Aztec Labs, l'équipe qui développe une Layer 2 axée sur la confidentialité sur Ethereum, a acquis Obsidion, l'entreprise à l'origine du protocole ZKPassport et de son portefeuille de confidentialité associé. Cette acquisition intègre directement les développeurs et la technologie de ZKPassport sous le toit d'Aztec, et l'entreprise s'est engagée à maintenir le protocole en open-source.
Ce que fait réellement ZKPassport
ZKPassport utilise des preuves à divulgation nulle de connaissance pour permettre aux utilisateurs de vérifier leur identité sans révéler les données personnelles sous-jacentes. Vous pouvez prouver que vous êtes un être humain réel, que vous avez plus de 18 ans, ou que vous détenez un passeport d'un pays spécifique, sans fournir le document réel.

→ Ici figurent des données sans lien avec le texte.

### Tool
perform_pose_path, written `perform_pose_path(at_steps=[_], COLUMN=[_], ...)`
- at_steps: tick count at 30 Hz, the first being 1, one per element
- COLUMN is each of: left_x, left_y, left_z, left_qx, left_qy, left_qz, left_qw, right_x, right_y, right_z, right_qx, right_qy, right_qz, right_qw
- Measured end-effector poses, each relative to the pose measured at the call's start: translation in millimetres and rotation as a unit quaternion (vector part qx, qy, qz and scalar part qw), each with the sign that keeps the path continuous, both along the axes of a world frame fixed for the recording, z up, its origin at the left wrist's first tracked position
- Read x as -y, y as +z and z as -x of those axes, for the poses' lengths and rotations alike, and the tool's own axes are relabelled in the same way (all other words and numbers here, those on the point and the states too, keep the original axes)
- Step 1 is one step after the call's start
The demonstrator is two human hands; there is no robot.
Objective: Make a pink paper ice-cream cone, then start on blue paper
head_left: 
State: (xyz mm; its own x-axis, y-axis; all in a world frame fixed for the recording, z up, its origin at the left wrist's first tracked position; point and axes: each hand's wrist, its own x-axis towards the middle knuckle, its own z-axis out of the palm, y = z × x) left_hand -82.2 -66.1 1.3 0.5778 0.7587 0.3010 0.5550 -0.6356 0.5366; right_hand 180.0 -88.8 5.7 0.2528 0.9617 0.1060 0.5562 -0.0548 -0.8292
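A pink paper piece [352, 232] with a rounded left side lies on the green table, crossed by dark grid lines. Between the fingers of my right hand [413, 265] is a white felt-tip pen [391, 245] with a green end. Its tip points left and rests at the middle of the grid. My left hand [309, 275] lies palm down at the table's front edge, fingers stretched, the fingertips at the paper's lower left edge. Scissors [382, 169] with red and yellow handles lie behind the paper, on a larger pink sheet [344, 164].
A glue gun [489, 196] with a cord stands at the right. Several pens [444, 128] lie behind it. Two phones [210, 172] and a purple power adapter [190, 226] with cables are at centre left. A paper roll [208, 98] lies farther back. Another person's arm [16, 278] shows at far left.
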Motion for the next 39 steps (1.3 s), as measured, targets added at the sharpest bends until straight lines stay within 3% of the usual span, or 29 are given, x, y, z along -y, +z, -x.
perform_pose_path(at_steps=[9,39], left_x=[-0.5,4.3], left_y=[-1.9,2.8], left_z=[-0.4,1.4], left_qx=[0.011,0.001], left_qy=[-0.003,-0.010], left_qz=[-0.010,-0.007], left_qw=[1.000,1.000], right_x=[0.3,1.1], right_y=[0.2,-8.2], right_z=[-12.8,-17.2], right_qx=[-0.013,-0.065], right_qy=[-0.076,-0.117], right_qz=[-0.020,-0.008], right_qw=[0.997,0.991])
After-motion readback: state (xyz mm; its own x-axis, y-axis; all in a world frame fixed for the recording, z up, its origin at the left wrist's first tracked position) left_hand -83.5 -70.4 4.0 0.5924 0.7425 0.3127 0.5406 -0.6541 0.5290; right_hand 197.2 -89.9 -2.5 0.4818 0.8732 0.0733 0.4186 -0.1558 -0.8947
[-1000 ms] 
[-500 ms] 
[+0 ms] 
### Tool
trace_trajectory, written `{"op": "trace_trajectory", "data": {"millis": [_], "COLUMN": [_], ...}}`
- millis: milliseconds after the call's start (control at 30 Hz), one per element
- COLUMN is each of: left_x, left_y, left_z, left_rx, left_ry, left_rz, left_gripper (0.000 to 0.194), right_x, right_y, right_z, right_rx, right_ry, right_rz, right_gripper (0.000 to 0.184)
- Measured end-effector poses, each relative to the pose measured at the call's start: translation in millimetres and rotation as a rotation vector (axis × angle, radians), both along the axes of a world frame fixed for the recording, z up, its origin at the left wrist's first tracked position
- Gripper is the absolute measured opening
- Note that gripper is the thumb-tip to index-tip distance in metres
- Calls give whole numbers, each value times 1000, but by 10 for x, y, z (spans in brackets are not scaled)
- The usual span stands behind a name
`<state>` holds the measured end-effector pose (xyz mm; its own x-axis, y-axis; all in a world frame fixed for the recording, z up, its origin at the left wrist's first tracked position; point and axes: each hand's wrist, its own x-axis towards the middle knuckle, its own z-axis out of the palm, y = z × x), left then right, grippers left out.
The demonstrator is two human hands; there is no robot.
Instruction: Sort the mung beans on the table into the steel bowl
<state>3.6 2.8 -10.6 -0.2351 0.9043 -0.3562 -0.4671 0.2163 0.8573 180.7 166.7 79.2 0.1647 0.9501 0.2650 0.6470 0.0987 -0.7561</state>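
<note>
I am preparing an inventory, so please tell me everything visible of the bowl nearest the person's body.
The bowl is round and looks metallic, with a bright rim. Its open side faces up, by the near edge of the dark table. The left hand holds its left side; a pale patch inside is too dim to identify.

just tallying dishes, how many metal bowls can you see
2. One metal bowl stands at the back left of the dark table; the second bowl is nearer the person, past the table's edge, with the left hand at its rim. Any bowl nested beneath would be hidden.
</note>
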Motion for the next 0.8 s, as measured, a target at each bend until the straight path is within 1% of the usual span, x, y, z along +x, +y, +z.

ZKPassport permet une divulgation sélective. Les utilisateurs choisissent exactement quels attributs partager, tout en gardant le reste privé. Le protocole fonctionne sur iOS et Android.

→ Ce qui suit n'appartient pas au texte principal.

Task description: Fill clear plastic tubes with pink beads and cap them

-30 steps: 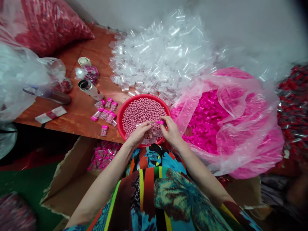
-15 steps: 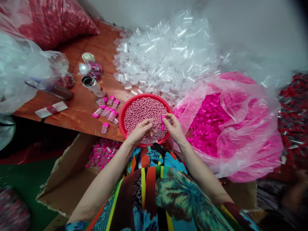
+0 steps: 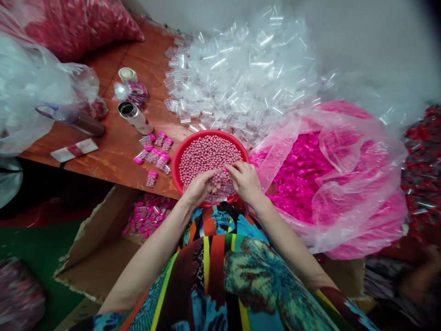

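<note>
Over the red bowl (image 3: 176, 166), toward five o'clock, a clear bead jar (image 3: 218, 178) is being gripped by the left hand (image 3: 200, 187); a pink cap (image 3: 225, 170) is being pinched by the right hand (image 3: 246, 180).

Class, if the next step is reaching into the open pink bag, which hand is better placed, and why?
Probably the right hand: it is nearer the bag. The left hand is farther away, over the red bowl, and seems to hold a clear jar.
</note>
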A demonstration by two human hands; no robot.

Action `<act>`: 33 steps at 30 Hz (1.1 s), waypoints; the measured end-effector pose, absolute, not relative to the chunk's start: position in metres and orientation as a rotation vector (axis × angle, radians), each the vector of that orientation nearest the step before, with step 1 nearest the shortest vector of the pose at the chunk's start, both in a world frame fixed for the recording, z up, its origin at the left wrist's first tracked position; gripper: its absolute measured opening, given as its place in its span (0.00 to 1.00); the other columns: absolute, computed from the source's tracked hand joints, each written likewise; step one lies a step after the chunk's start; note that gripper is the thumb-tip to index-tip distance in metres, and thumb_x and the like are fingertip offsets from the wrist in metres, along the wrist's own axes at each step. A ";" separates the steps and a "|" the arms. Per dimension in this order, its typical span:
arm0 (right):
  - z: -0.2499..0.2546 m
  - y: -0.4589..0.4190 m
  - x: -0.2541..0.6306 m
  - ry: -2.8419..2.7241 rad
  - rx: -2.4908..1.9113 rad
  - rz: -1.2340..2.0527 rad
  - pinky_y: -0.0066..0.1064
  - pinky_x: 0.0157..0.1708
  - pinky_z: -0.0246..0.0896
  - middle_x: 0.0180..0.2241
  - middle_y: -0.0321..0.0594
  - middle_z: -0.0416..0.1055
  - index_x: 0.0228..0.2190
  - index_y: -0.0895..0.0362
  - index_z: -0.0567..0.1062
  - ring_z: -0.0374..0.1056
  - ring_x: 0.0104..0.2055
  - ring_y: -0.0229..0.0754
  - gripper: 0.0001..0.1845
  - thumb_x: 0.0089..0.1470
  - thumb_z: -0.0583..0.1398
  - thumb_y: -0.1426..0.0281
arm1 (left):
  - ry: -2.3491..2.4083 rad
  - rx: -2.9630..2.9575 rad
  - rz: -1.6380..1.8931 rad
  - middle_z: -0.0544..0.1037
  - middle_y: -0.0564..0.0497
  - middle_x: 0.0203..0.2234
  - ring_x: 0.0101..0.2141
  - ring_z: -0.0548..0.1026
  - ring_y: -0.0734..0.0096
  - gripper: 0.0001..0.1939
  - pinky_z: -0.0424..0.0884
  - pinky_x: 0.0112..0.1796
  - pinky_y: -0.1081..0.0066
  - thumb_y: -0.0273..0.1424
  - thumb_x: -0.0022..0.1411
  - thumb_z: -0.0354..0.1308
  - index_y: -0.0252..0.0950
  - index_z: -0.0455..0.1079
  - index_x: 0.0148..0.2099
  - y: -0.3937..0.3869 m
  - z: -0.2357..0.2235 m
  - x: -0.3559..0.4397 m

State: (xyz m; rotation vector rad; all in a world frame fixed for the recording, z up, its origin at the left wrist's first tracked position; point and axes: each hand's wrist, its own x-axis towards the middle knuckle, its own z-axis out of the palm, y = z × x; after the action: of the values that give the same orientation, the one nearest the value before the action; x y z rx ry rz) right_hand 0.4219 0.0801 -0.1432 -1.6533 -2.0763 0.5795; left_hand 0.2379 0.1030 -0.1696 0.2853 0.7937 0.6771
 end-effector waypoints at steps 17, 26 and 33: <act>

Les circuits et le SDK de ZKPassport sont déjà en ligne sur GitHub sous la licence Apache 2.0. L'application mobile sera elle-même open source après la fin des tests, selon l'entreprise.

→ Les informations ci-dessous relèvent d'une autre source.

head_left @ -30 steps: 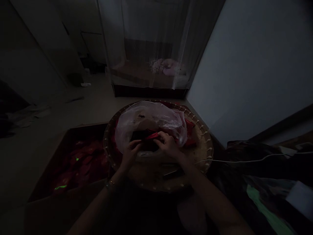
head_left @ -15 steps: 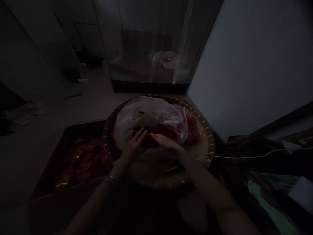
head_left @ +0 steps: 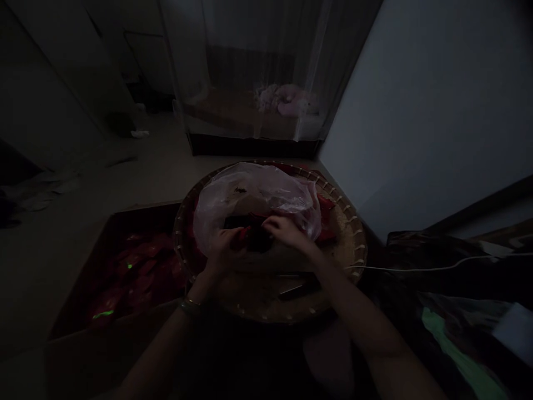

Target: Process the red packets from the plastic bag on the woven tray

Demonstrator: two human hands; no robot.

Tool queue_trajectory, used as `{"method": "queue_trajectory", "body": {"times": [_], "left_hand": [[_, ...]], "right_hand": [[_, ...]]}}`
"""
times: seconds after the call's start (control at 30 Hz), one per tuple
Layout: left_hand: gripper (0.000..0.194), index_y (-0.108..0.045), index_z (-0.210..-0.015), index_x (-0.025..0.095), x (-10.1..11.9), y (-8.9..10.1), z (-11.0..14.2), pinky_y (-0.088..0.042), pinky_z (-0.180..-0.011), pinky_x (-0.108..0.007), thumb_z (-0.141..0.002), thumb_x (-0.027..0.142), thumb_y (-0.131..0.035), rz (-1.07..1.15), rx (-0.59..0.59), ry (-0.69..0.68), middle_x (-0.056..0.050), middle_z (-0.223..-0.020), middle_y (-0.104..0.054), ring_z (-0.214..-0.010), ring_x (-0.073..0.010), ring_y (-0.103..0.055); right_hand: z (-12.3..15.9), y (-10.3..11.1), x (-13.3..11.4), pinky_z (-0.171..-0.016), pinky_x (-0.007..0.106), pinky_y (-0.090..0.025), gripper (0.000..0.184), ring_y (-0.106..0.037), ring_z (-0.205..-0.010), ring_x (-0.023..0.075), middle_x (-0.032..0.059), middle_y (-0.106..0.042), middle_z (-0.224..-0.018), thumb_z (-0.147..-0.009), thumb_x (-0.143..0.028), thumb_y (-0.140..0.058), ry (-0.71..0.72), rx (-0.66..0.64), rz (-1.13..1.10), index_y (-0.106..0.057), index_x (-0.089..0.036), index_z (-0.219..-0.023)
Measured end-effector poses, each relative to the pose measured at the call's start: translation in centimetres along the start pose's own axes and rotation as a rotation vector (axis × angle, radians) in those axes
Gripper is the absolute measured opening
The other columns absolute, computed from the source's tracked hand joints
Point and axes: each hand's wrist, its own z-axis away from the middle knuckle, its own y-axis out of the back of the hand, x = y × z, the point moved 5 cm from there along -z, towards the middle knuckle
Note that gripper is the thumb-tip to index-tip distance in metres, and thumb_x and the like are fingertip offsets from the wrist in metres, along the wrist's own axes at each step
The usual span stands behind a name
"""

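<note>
The room is very dim. A round woven tray (head_left: 352, 233) sits in front of me with a clear plastic bag (head_left: 254, 194) lying on it, red pieces showing under and beside the bag. My left hand (head_left: 222, 253) and my right hand (head_left: 285, 233) meet at the bag's near opening, fingers curled round a small red and dark piece (head_left: 250, 233) between them. What exactly that piece is I cannot make out. A thin bangle circles my left wrist.
A cardboard box (head_left: 120, 272) of red pieces stands left of the tray. A dark flat tool (head_left: 297, 289) lies on the tray's near part. A white cable (head_left: 416, 268) runs right. Cloth heaps lie at the right; a netted bed stands behind.
A second ago both hands gripped a red piece at the bag mouth. Half a second ago their fingers lay stretched out flat there. Now the fingers are curled on a piece again.
</note>
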Motion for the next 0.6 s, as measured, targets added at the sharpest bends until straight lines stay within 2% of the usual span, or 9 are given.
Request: {"method": "queue_trajectory", "body": {"times": [0.03,0.1,0.2,0.3,0.43,0.6], "left_hand": [[0.043,-0.059,-0.109,0.019,-0.1,-0.1,0.0,-0.048,-0.077,-0.035,-0.067,0.018,-0.064,0.008,-0.002,0.007,-0.007,-0.095,-0.066,-0.087,-0.0218,-0.059],[0.042,-0.058,-0.11,0.019,-0.3,-0.2,0.1,-0.047,-0.08,-0.036,-0.067,0.018,-0.064,0.028,-0.003,0.011,-0.008,-0.098,-0.065,-0.089,-0.022,-0.059],[0.039,-0.058,-0.108,0.016,-0.6,-0.3,0.3,-0.048,-0.083,-0.036,-0.07,0.021,-0.064,0.07,0.021,0.005,-0.01,-0.101,-0.063,-0.093,-0.0221,-0.059],[0.039,-0.057,-0.107,0.014,-0.7,-0.1,0.3,-0.049,-0.083,-0.035,-0.07,0.023,-0.065,0.086,0.051,-0.005,-0.011,-0.102,-0.06,-0.094,-0.0216,-0.059],[0.037,-0.058,-0.106,0.015,-0.7,0.0,0.3,-0.05,-0.081,-0.034,-0.071,0.023,-0.064,0.101,0.069,0.008,-0.009,-0.099,-0.06,-0.092,-0.0206,-0.059],[0.038,-0.058,-0.107,0.017,-1.0,-0.1,0.4,-0.05,-0.081,-0.035,-0.071,0.025,-0.065,0.11,0.051,0.036,-0.009,-0.1,-0.06,-0.093,-0.021,-0.059]], "right_hand": [[0.1,-0.8,0.4,-0.087,0.036,-0.046,0.024,-0.06,-0.096,0.0203,0.0084,-0.065,-0.1,-0.079,-0.02,-0.057,0.059,-0.06,0.178,-0.064,-0.016,-0.102],[0.6,-2.6,1.4,-0.092,0.037,-0.042,0.047,-0.056,-0.102,0.0228,0.0118,-0.06,-0.11,-0.071,-0.008,-0.062,0.105,-0.166,0.451,-0.058,-0.016,-0.117],[1.1,-4.3,2.2,-0.084,0.035,-0.044,0.061,-0.057,-0.096,0.0222,0.015,-0.054,-0.113,-0.075,0.0,-0.05,0.066,-0.196,0.662,-0.045,-0.019,-0.132],[0.8,-5.1,2.3,-0.075,0.03,-0.043,0.056,-0.057,-0.084,0.0178,0.0114,-0.054,-0.103,-0.079,0.0,-0.042,0.08,-0.207,0.656,-0.047,-0.022,-0.13],[-0.3,-5.6,2.4,-0.075,0.026,-0.04,0.036,-0.054,-0.081,0.0144,0.0047,-0.053,-0.093,-0.077,-0.009,-0.056,0.176,-0.198,0.467,-0.06,-0.021,-0.11],[-0.7,-5.8,3.3,-0.076,0.027,-0.038,0.047,-0.051,-0.086,0.0166,0.0068,-0.052,-0.099,-0.069,-0.012,-0.067,0.172,-0.128,0.453,-0.058,-0.019,-0.114]]}}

Obsidion, l'entreprise acquise, exploite également un wallet axé sur la confidentialité appelé Obsidian. L'entreprise a été créée par Michael Elliot et Théo Madzou, deux figures reconnues dans la communauté de la cryptographie appliquée.
Déjà intégré aux opérations d'Aztec
ZKPassport est déjà opérationnel au sein de l'écosystème d'Aztec. Le protocole a été déployé pour résister aux attaques Sybil sur la testnet d'Aztec et a servi de couche de vérification d'identité pour la récente vente de jetons d'Aztec, qui a levé 59 millions de dollars.
Pourquoi l'open source est important ici précisément
Les circuits et le SDK de ZKPassport sont disponibles sous la licence Apache 2.0, qui permet à quiconque d'utiliser, de modifier et de distribuer le code, y compris à des fins commerciales, sans exiger que les œuvres dérivées soient également open-source. L'application mobile sera mise en open-source après les tests, plutôt que d'être conservée en propriété privée.
Ce que cela signifie pour les investisseurs
Aztec contrôle désormais une pile verticalement intégrée : le réseau Layer 2, le protocole de vérification d'identité et le wallet. La vente de jetons de 59 millions de dollars démontre un véritable flux de capital vers les infrastructures de confidentialité sur Ethereum.
Le risque, comme toujours avec les technologies de confidentialité, est réglementaire. La vérification d'identité à preuve nulle existe dans une zone grise où les régulateurs cherchent encore à déterminer si prouver que l'on est humain sans révéler son identité satisfait aux exigences de conformité.